[Recorded information]
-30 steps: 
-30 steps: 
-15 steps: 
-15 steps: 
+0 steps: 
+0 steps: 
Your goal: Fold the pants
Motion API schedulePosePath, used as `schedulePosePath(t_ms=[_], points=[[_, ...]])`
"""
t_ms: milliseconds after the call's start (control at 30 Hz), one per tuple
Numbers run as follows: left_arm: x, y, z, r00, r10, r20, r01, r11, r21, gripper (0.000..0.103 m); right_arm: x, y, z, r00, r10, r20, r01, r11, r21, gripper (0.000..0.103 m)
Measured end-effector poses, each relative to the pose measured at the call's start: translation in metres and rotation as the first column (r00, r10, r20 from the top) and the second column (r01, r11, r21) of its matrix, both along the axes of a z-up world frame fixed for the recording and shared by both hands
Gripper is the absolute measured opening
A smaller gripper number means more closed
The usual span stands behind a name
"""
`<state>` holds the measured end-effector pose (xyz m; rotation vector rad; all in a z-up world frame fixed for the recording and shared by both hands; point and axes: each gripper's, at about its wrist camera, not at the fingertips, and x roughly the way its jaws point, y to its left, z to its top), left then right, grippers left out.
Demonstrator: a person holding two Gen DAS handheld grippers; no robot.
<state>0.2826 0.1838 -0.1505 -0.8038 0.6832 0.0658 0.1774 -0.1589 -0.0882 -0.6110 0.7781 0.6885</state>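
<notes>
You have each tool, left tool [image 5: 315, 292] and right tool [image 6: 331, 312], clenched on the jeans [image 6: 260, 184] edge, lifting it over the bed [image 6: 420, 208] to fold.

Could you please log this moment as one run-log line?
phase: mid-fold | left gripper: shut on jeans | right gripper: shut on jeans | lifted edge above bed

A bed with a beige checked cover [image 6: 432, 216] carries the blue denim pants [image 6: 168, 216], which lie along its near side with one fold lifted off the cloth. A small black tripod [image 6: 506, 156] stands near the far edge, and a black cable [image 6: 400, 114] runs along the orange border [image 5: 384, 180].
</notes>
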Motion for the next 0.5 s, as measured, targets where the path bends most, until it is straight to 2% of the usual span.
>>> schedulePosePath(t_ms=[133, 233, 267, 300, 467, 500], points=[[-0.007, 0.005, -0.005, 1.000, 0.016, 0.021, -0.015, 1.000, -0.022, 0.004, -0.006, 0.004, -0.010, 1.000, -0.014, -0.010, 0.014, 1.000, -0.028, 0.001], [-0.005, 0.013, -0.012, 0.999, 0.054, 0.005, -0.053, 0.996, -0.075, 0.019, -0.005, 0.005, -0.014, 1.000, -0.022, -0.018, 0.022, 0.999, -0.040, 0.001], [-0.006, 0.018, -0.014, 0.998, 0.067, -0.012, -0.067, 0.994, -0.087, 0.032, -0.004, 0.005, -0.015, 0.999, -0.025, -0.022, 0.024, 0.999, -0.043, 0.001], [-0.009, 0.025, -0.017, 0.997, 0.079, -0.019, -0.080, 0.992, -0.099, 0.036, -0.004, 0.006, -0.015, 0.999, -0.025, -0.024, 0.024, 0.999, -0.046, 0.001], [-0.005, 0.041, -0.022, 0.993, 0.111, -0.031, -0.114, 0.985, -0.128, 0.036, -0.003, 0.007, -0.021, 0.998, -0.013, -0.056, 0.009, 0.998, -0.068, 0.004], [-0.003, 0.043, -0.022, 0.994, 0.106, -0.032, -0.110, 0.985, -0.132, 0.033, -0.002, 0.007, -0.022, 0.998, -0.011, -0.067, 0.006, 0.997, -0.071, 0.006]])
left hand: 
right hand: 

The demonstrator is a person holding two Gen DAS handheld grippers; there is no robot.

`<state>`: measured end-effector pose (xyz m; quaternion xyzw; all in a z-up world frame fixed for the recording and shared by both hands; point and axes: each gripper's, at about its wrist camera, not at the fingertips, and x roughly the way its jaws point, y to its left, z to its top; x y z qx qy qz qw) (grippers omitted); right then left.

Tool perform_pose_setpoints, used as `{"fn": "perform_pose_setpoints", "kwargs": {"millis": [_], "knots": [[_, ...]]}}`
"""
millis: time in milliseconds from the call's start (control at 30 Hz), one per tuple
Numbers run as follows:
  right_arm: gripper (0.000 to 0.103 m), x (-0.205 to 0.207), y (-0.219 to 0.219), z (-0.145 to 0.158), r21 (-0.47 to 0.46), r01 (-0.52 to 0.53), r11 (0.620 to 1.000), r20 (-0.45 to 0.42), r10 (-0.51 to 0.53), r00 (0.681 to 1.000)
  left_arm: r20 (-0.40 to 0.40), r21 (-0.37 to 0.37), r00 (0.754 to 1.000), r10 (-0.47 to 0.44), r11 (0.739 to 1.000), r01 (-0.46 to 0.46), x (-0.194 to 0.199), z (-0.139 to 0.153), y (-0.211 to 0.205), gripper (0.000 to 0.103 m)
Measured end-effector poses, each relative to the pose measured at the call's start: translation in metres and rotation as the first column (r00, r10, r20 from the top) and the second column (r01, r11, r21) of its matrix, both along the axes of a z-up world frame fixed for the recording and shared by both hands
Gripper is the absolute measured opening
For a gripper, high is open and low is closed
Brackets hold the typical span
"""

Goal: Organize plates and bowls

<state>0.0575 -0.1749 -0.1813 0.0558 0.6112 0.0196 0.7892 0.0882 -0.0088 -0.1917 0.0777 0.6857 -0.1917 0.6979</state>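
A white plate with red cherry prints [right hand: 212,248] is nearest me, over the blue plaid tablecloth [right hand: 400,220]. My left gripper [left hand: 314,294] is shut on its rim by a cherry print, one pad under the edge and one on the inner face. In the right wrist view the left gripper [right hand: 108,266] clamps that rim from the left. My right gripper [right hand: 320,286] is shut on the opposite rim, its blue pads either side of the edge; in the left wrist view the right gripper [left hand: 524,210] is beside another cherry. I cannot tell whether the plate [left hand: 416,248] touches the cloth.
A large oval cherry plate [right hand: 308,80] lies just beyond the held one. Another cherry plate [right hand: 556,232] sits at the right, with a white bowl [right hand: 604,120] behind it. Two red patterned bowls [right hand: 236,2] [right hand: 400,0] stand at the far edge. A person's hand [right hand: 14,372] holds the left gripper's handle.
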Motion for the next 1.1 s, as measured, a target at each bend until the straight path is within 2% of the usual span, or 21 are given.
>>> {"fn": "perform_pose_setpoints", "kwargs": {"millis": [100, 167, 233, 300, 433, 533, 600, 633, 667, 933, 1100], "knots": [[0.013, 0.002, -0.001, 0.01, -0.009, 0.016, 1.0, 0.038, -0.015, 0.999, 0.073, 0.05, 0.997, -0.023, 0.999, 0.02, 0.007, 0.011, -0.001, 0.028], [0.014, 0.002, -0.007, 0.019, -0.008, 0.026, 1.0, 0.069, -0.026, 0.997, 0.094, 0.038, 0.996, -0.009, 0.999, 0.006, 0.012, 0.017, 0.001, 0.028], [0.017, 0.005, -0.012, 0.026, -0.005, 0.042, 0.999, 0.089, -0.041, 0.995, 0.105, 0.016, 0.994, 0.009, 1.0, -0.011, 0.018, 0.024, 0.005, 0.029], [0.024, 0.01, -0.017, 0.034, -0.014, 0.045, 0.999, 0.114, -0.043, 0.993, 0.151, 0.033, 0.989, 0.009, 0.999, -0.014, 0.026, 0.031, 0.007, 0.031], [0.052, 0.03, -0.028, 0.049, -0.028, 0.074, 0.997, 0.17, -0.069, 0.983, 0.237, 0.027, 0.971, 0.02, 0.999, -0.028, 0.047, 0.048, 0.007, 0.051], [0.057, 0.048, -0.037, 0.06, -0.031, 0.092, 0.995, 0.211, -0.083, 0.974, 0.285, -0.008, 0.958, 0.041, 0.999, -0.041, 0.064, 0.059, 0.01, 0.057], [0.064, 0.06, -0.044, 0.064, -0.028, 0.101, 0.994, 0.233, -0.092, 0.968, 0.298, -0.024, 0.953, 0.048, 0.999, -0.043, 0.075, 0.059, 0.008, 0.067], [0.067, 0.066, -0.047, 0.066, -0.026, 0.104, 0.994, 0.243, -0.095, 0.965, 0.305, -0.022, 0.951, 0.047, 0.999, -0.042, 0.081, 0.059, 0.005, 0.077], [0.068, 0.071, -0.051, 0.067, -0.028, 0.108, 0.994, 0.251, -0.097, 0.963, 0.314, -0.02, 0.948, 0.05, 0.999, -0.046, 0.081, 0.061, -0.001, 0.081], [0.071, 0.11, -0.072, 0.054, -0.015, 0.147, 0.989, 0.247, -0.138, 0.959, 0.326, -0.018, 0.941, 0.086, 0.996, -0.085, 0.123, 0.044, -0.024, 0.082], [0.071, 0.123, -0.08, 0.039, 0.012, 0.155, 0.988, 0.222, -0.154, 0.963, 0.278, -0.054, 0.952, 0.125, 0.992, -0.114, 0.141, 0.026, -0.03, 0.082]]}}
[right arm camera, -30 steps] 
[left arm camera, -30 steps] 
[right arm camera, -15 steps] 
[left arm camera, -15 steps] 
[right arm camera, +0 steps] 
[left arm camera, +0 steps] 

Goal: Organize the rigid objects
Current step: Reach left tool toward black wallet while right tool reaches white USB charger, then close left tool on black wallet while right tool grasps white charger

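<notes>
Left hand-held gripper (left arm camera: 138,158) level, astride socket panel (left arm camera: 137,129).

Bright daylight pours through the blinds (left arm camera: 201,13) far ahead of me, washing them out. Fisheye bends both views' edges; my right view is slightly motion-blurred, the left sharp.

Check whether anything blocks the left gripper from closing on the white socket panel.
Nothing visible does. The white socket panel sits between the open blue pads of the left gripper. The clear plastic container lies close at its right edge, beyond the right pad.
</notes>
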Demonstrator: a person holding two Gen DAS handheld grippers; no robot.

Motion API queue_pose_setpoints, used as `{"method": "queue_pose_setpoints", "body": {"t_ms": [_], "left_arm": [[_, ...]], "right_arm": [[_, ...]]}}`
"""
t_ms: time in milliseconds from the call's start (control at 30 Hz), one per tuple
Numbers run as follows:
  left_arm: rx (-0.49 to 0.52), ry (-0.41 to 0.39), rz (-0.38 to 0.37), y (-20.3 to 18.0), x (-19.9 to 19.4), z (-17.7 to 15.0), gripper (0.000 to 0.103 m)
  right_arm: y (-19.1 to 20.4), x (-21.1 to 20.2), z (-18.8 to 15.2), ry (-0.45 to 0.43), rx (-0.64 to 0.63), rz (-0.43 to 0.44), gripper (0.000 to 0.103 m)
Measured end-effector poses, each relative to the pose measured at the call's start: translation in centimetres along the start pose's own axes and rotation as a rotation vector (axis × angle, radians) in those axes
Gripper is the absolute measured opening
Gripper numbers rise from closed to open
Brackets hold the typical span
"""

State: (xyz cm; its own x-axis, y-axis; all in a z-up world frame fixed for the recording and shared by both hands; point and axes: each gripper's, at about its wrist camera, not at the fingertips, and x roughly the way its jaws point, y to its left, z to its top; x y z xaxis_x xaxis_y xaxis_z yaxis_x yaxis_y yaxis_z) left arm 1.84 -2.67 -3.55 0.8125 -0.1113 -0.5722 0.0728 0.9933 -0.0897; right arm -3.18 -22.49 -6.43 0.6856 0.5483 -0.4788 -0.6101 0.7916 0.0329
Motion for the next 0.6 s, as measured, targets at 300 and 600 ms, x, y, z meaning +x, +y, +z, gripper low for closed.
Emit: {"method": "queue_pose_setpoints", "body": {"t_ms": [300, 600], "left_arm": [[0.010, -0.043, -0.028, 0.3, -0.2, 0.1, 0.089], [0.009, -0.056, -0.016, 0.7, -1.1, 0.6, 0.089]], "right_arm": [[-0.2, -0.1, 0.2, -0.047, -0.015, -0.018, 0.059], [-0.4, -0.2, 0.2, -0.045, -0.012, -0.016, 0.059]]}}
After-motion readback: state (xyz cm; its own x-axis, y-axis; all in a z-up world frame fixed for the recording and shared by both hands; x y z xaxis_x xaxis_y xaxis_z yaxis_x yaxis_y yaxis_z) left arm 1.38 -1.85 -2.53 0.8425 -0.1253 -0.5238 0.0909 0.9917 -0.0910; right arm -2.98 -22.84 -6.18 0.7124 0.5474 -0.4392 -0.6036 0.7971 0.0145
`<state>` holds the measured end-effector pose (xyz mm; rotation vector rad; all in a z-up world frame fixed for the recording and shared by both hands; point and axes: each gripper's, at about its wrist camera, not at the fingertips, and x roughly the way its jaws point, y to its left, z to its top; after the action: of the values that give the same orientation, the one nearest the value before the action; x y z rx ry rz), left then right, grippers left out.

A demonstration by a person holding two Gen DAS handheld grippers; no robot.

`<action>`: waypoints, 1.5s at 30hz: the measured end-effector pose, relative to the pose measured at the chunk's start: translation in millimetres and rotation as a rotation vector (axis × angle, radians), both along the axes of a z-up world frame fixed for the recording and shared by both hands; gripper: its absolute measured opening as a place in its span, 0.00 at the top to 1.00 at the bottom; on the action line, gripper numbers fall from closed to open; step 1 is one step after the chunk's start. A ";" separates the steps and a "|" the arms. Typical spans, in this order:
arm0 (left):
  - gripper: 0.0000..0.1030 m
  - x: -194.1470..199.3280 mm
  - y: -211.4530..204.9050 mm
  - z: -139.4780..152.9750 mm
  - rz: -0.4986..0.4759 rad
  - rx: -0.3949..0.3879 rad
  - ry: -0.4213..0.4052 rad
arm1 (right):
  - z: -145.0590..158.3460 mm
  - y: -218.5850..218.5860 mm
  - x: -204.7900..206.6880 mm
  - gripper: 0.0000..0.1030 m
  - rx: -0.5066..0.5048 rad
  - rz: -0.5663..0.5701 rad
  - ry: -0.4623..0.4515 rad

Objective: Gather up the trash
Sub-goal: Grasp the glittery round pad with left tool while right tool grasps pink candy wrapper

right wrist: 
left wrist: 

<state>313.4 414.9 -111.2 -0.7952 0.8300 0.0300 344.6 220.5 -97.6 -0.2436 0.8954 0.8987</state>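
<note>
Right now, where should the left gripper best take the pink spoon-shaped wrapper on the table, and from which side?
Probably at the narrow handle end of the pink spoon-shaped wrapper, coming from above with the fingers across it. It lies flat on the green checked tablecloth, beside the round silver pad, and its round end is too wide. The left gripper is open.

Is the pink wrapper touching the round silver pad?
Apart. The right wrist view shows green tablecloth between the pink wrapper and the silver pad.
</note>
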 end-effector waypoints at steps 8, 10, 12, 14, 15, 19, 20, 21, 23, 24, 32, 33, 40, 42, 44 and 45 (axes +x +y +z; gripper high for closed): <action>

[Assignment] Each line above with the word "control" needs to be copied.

[Output for this exercise]
t_ms: milliseconds after the call's start (control at 30 Hz), one per tuple
millis: time in milliseconds from the call's start (control at 30 Hz), one per tuple
t_ms: time in milliseconds from the call's start (control at 30 Hz), one per tuple

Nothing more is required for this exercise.